[Exercise description]
Wherever a line in the data holds the word "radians", pull that line out.

[Records excerpted from a collection]
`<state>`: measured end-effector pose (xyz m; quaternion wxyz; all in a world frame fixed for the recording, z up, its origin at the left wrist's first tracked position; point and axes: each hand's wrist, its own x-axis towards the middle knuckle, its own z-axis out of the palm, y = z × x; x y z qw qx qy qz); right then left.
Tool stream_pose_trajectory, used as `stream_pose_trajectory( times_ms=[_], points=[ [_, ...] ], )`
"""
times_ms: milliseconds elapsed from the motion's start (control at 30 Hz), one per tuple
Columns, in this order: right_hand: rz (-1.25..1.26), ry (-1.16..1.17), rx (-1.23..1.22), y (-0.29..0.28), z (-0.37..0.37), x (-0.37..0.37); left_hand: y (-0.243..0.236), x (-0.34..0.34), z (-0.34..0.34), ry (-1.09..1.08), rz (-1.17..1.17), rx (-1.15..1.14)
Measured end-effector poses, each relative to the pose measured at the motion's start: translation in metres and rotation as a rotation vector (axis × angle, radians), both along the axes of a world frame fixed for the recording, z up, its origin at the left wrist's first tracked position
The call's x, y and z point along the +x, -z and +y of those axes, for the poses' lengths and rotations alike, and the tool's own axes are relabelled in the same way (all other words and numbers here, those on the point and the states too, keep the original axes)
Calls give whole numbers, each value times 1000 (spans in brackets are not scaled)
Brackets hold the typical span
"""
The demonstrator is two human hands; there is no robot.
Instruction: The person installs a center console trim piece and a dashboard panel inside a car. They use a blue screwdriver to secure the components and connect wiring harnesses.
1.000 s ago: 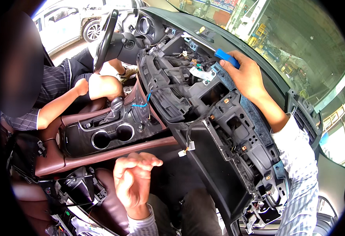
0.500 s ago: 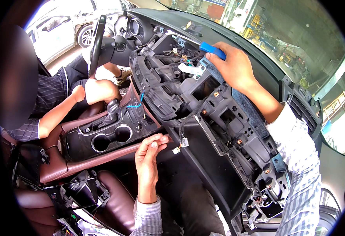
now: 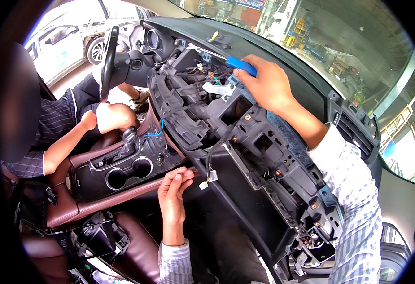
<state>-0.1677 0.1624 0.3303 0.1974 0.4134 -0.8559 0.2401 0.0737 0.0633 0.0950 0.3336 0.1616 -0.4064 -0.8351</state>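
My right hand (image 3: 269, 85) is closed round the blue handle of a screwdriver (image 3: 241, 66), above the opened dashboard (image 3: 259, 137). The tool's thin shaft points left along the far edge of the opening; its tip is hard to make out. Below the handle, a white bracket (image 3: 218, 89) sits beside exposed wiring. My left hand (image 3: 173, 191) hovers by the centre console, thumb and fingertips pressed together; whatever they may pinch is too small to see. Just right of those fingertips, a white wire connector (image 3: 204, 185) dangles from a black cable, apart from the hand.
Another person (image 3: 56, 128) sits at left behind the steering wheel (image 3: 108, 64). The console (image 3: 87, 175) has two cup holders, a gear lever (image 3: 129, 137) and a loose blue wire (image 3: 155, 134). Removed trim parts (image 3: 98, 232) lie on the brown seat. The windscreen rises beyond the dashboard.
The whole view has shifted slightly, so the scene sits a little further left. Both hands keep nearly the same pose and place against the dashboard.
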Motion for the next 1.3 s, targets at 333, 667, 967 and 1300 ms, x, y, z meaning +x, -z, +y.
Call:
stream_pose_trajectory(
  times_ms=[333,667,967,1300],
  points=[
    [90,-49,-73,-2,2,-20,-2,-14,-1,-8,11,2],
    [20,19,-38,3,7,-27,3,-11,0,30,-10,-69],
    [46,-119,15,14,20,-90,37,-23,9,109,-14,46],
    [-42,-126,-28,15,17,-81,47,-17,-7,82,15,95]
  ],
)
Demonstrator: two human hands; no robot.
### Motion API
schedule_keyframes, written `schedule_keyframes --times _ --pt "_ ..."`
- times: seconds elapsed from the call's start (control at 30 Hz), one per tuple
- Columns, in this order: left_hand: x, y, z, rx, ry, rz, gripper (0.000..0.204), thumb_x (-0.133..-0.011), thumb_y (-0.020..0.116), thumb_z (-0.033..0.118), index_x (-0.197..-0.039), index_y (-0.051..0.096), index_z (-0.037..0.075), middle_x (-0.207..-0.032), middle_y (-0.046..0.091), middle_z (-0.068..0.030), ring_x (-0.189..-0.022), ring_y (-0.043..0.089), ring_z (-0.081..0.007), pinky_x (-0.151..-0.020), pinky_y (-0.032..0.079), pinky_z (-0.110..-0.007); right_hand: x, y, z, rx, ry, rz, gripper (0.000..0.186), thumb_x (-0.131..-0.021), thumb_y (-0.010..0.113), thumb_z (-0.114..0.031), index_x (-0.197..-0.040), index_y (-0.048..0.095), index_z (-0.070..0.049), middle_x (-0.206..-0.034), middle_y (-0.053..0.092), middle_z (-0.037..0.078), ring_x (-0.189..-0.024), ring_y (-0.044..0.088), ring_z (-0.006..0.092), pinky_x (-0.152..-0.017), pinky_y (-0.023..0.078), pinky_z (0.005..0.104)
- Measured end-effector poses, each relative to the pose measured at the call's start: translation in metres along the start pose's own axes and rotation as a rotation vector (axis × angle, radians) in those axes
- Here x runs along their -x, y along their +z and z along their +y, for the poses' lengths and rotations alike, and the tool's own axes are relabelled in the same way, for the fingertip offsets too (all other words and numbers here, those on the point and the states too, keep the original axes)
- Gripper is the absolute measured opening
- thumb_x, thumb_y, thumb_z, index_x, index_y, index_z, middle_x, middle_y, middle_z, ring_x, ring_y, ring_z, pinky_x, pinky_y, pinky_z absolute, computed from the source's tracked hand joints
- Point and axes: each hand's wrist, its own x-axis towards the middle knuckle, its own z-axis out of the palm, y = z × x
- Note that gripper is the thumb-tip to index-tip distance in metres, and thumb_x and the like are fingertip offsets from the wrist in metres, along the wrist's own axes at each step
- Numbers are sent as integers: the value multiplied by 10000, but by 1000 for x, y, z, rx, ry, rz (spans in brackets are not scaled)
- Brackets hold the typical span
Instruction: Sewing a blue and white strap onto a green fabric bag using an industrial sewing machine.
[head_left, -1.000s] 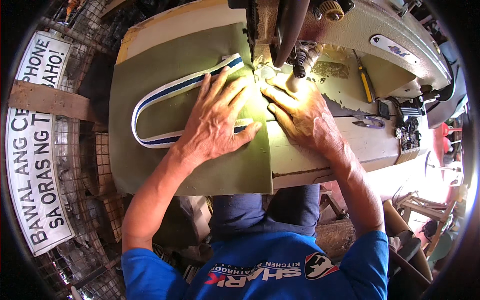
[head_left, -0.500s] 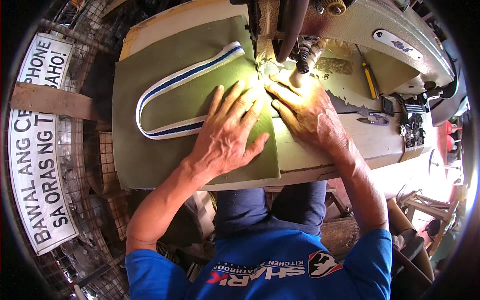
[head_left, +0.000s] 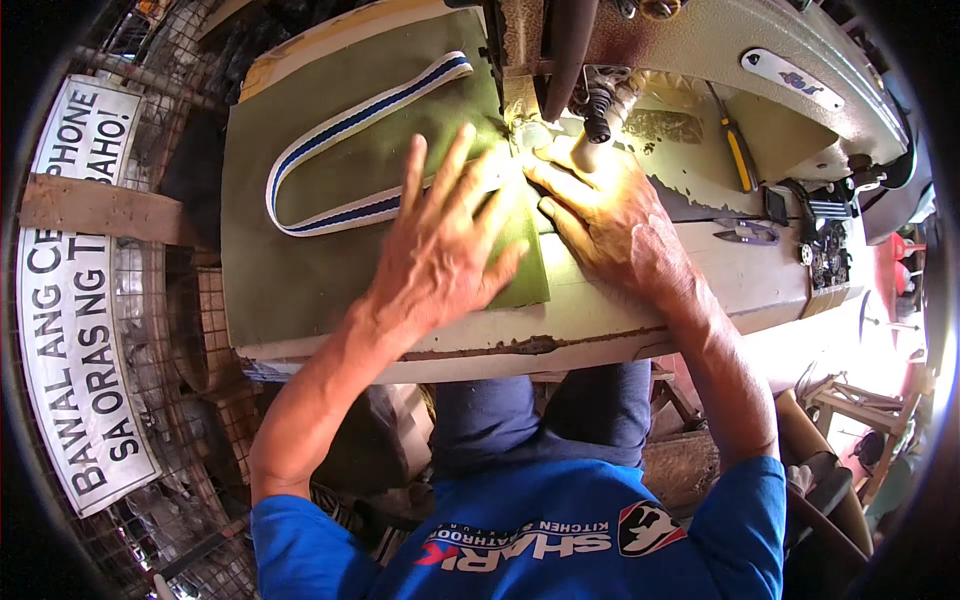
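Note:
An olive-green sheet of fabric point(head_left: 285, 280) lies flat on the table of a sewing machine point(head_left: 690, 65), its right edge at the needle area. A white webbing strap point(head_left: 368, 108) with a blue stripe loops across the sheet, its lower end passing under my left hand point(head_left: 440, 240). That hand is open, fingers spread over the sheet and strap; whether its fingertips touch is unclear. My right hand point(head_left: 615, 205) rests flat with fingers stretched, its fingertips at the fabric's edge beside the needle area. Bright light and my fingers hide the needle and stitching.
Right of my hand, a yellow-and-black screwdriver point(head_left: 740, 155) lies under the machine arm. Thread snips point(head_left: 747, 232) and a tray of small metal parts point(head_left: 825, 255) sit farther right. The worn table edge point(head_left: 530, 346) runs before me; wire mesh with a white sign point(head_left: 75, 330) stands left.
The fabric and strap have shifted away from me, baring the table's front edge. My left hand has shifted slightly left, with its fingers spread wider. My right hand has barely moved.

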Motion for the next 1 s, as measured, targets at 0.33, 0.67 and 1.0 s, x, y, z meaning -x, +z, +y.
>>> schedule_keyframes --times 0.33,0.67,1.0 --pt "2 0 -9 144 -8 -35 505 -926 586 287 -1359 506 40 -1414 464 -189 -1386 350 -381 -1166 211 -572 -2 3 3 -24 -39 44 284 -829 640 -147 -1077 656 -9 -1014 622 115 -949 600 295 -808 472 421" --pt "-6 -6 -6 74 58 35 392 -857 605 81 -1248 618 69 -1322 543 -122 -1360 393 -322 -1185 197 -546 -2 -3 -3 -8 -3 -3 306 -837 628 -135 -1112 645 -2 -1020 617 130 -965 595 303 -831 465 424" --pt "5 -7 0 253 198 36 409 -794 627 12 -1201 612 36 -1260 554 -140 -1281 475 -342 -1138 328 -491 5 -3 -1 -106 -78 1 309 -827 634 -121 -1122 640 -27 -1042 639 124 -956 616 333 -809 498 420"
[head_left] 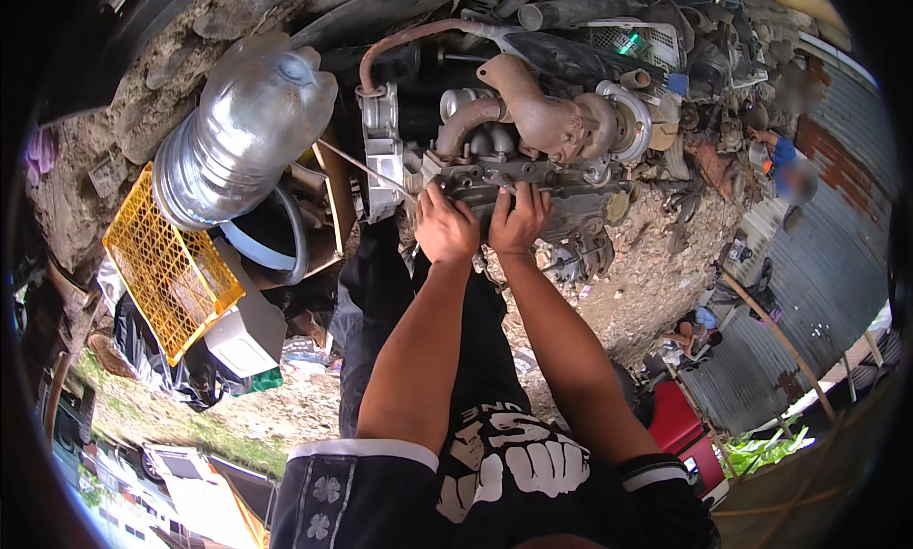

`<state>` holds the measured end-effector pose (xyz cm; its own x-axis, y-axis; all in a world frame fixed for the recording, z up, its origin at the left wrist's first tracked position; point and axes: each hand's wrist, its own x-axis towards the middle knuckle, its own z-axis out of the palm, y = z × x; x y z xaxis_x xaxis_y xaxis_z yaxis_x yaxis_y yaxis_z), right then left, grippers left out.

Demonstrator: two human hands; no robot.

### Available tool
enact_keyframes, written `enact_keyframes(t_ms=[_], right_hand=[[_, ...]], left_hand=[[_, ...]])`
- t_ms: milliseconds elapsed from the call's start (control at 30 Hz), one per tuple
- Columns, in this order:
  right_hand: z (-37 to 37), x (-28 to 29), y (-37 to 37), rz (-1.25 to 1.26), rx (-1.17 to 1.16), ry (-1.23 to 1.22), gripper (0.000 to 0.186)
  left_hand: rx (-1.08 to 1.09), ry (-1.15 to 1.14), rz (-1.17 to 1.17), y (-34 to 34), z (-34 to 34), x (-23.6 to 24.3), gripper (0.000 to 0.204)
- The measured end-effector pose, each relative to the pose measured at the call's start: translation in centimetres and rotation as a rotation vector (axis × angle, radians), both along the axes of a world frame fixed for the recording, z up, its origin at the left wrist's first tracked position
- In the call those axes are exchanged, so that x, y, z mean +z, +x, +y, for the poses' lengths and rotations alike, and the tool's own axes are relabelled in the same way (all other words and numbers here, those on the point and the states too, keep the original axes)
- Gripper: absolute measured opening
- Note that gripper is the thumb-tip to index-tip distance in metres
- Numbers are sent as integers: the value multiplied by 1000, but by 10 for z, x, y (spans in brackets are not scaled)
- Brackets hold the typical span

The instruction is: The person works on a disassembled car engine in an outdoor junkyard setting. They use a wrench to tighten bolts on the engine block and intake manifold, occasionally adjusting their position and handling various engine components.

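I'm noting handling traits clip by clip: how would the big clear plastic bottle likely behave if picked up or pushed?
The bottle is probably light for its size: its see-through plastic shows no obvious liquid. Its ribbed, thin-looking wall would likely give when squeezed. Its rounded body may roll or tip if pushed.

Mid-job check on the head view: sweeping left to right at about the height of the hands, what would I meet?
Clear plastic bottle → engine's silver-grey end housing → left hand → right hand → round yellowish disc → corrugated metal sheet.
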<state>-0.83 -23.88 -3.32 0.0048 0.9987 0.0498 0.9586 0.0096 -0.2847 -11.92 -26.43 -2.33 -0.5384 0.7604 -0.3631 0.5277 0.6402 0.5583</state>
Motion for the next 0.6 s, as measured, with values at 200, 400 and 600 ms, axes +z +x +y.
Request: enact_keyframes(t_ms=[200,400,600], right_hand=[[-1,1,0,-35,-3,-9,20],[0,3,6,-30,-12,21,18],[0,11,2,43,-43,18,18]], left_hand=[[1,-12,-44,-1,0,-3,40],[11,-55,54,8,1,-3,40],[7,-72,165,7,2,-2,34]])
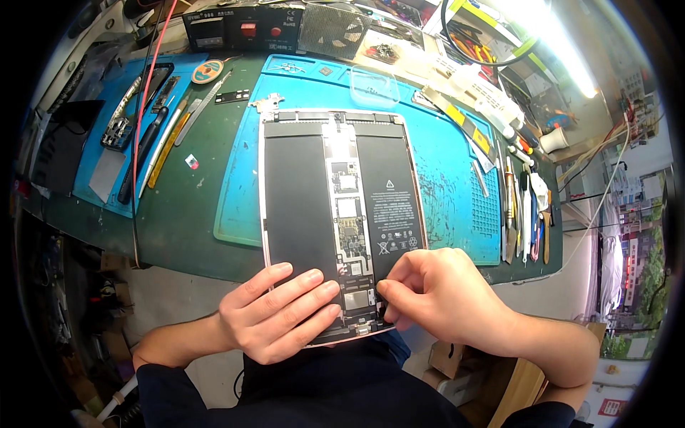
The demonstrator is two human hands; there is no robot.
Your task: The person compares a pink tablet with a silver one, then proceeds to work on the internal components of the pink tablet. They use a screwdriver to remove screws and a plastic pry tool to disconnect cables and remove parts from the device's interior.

[Your response]
Measured end-effector poses, each relative to the pose measured at the motion's start: translation in metres and rotation as a rotation vector (axis × angle, radians), both along the axes of a world frame fixed for the recording, z up, its origin at the left wrist's first tracked position
- Measured end-effector poses, each relative to the pose measured at the call's start: translation in metres along the start pose's own axes and rotation as a rotation vector (axis × angle, radians) in those axes
- The measured end-effector pose, each relative to the pose measured at the call's start: translation in centimetres and rotation as a rotation vector (axis × angle, radians), both along the axes of a world frame fixed for the recording, z up, its origin at the left wrist's first tracked position

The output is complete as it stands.